Quick Start
In the last couple of years, research into the field of natural language processing which is used in tasks such as text summarization, has made significant advances. But, despite attaining the highest levels of fluency, neural systems may be vulnerable to hallucinations (i.e. generating the text in a way that's understandable but not exactly as the source) and this can prevent the use of these systems for many tasks which require high levels of accuracy.
While assessing the accuracy of generated text to the original content may be difficult but it's usually simpler when the content source is well-structured (e.g. using tabular form). Furthermore structured data can test the model's capacity to reason and inference using numerical methods. However, the existing large-scale structured datasets can be noisy (i.e. that the reference sentence is not completely inferred from the tabular data) which makes them insufficient to measure hallucinations in the process of developing models.
Table-to-Text Generation
Here we introduces the concept of a controllable generation task that requires the Wikipedia table that contains a set of cells selected is used as the base data for writing a brief description of what cells contain within its context within the table. This example demonstrates some of the numerous problems that the task poses including computation, a vast open-domain vocabulary, as well as a diverse table structure.
Annotation Process
An annotation process that can create unnatural, yet pure sentences using tabular data is a major problem. A lot of datasets such as GTS a Datasets provider, combine naturally occurring text heuristically with tables which is a noisy process, making it difficult to discern whether hallucinations are prarily due to models or data noise. On contrary you can get annotators to write sentences starting from scratch that are identical to the table, however the results often aren't diverse in regards to structure and style.

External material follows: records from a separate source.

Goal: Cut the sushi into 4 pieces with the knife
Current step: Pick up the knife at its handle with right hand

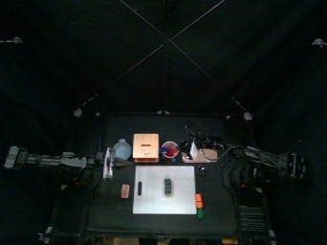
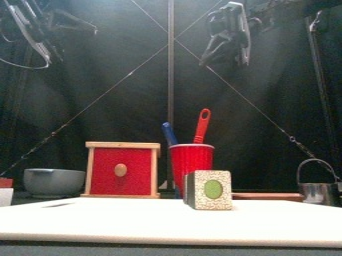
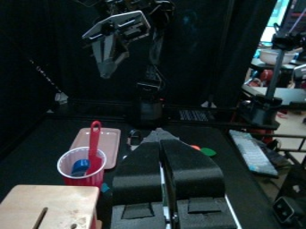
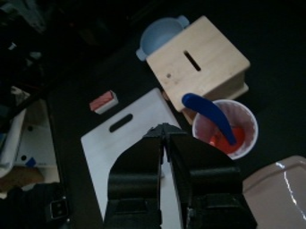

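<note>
Both arms hang high above the table. The left gripper [image 3: 166, 134] has its jaws pressed together on nothing, and the right gripper [image 4: 167, 132] is the same. Well below the right gripper stands the red cup [image 2: 191, 158], with the blue knife [image 2: 170, 132] and the red knife [image 2: 202, 124] sticking up out of it, untouched. The sushi roll [image 1: 170, 185] lies on the white cutting board [image 1: 151, 196], far beneath both grippers, nearer the table's front and roughly between them.
</note>
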### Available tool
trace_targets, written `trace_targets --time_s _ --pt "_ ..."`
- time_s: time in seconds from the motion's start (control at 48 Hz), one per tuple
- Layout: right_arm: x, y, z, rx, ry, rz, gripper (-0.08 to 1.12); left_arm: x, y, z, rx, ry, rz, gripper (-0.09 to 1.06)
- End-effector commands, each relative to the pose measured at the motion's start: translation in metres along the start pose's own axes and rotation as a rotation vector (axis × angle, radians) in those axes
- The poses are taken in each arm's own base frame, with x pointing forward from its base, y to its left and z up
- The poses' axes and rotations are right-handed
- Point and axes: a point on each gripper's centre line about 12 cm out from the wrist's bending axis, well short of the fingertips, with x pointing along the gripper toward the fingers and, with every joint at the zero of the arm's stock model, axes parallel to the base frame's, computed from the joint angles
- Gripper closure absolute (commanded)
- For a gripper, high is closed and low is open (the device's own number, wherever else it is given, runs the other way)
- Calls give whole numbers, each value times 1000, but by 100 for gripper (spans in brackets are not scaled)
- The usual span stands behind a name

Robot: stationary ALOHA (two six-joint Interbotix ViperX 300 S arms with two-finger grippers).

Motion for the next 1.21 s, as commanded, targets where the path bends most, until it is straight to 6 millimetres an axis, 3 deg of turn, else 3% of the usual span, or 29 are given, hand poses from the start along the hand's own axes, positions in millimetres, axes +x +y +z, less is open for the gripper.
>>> trace_targets --time_s 0.021,0.188,0.396,0.833,0.917,1.208 --pt "6 -6 14 7 79 -14 28 2 1 3 -10 -11 8 40" --pt "41 -12 19 -30 323 -22 13 0 2 -2 -6 2 9 17" --pt "84 -23 21 -66 585 -54 13 -1 3 -5 -7 11 16 15" --pt "106 -31 19 -88 758 -82 15 -4 5 -14 -9 33 23 15" --pt "106 -31 18 -86 766 -83 19 -4 6 -15 -9 39 25 15" --pt "106 -32 18 -86 772 -81 56 -5 8 -17 -8 43 33 15"
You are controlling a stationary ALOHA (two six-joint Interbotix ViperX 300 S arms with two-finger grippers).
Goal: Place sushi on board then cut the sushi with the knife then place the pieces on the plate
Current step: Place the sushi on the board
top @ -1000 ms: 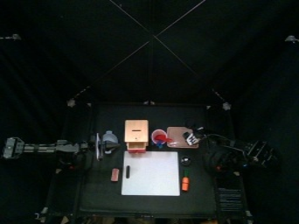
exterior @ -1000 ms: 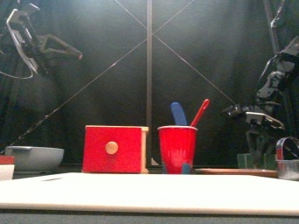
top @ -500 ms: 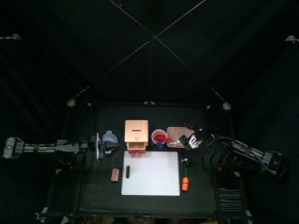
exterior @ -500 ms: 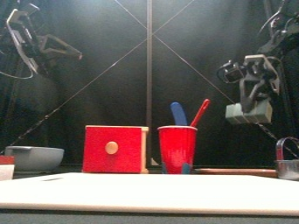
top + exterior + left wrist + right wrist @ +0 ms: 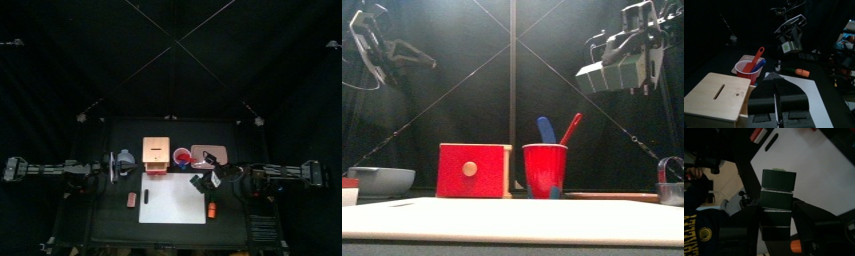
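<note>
Where the sushi [image 5: 777, 195] is: in the air over the board's [image 5: 171, 205] back right corner, a row of dark green blocks pinched between two jaws, clear of the board.
Right gripper [image 5: 203, 184]: clenched on the sushi, raised high above the table.
Left gripper [image 5: 776, 86]: resting by the table's left edge near the bowl [image 5: 382, 180], jaws pressed together with nothing between them.
Board: flat at the middle of the table's front edge, bare.
Cup [image 5: 545, 170]: behind the board's back edge, with a blue knife [image 5: 545, 130] and a red knife [image 5: 571, 128] standing in it.
Box [image 5: 473, 170]: just beside the cup, toward the table's left edge, red front facing the front.
Tray [image 5: 207, 155]: behind the board's back right corner.
Orange toy [image 5: 211, 210]: on the table just beside the board's right edge, toward its front corner.
Red toy [image 5: 131, 199]: just beside the board's left edge.
</note>
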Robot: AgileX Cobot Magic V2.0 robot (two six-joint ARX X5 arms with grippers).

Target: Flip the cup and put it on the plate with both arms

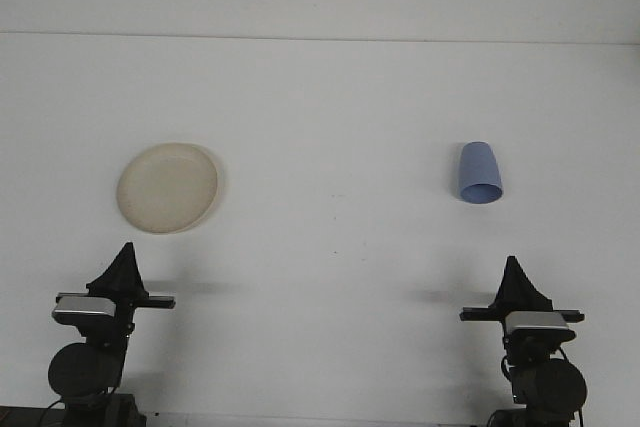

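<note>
Left gripper [124, 252] and right gripper [514, 265] sit low at the near edge of the table [330, 107]; finger state cannot be determined. The blue cup [478, 173] lies on its side well ahead of the right gripper. The cream plate [167, 187] sits ahead of the left gripper, bare.

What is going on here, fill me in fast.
Nothing is being handled yet. A blue cup sits on the white table on the right, apparently upside down with its wider end nearer the camera. A cream plate lies bare on the left, well apart from it. The left pincer and right pincer are both back near the table's front edge, each touching nothing, so the flip and placing are not yet started.
</note>
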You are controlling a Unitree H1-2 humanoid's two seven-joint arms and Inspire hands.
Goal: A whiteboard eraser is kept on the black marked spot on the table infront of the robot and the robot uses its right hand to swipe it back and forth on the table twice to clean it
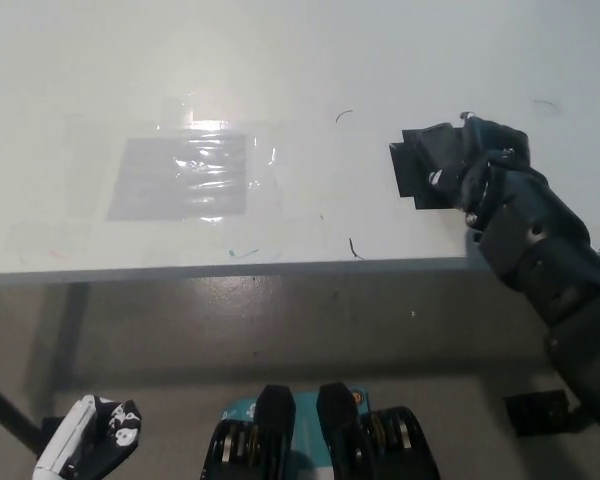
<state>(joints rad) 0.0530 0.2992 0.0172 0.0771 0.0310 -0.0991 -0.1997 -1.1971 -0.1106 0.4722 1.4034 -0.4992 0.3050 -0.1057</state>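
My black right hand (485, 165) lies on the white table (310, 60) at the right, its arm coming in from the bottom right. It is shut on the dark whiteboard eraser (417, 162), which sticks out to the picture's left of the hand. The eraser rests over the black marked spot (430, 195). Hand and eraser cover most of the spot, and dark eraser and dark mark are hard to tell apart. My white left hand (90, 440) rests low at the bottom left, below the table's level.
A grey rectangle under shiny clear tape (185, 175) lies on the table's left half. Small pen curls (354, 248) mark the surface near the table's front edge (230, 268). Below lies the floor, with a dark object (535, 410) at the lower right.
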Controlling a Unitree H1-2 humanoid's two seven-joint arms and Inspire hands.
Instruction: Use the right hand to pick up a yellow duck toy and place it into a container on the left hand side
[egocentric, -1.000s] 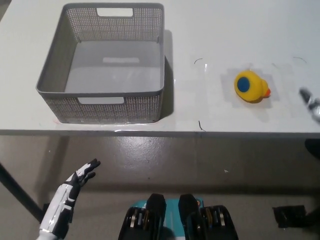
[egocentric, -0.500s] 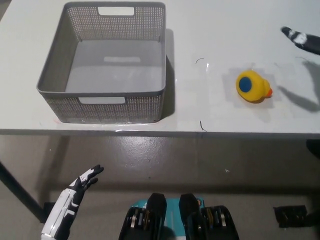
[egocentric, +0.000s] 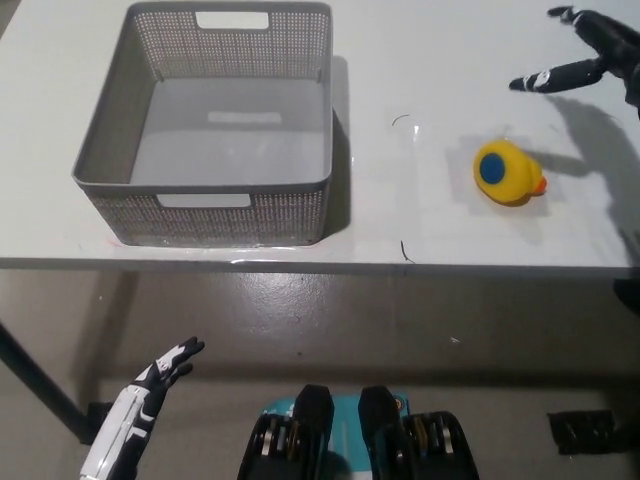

To the contrary, Text Data Collection are constructed using an original data annotation technique that allows annotators to revise already existing Wikipedia sentences through stages. This creates targeted sentences that are clear and natural, with intriguing and diverse linguistic characteristics. The annotation and data collection process begins by acquiring tables from Wikipedia and other sources.
The annotator will then highlight the cells of the table that help support the sentence. They also remove sentences that aren't that are supported by the table. The annotator also decontextualizes the sentence to make it stand alone (e.g. using the correct resolution of pronouns) and with correct grammar, in the event that it is it is necessary.
1. Dataset Analysis
We conducted a topic study of the AI database covering 44 categories. We found there was a significant overlap between topics like the Sports and Countries topics, each one of which is comprised of several fine-grained topics, e.g., football/Olympics for sports and population/buildings of countries, comprise 56.4 percent of the data. The remaining 44% of the dataset is comprised of the more extensive range of topics, such as Performing Arts, Transportation, and Entertainment.
We also conducted an analysis by hand of the diverse linguistic phenomena found in the dataset of over 100 randomly selected examples. Below is a table that summarizes the percentage of instances that require a reference to page and section titles, and certain linguistic issues found in the dataset that may present new challenges to existing technology.
Linguistic PhenomenaPercentageIt is required to reference the page title82%It is necessary to reference the section title19%Table description must be referenced to3%Reasoning (logical or numerical, temporal, etc.)21%Comparative analysis across rows, columns or cells13%You will need background information12%
2. Baseline Results
We present the baseline outcomes of three modern models that are based on the literature with respect to two measurement metrics that are PARENT and BLEU. In addition to presenting the score of the general testing set, we assess each model against the more difficult subset comprised of examples outside of the domain. The table below demonstrates that the BERT-to BERT model is the best with respect to both PARENT and BLEU. In addition, all models have much lower scores on the set of challenges, which highlights the difficulty of generalization outside-of-domain.
While automated metrics can provide some insight into performance, they aren't yet sufficient to assess hallucination within text-generation systems. To understand the nature of hallucinations it is necessary to manually assess the most efficient baseline to assess how close its performance is in relation to information from the source table with the assumption that differences are a sign of hallucinations. To calculate "Expert" performance, for each "Expert" performance, for every example of our test set with multiple references we held one reference in the test set and requested annotators to evaluate it to the other references for accuracy. The results indicate that the most reliable baseline is able to conceal information approximately 20 percent times.
3. Model Errors and Challenges
We offer some of the model errors observed to highlight the most difficult aspects of the AI and OCR Datasets. The models we have tested are state-of-the-art and have difficulty with hallucination or numerical reasoning as well as uncommon topics, even when using clean references (errors shown in red). We are hoping that our dataset will also prove useful for other tasks like table comprehension or sentence editing.
Conclusion
In Global Technology Solutions (GTS) we provide you the AI Training datasets, Annotation along with Data Quality Management in various languages, some of them are as stated below;
- Chinese text dataset services
- Dutch text dataset services
- French text dataset services
- German text dataset services
- Italian text dataset services
- Japanese text dataset services
- Portuguese text dataset services
- Spanish text dataset services
We have a vast text data collection with over 200 language support that cuts across document dataset, receipt dataset, ticket dataset, business card dataset…etc.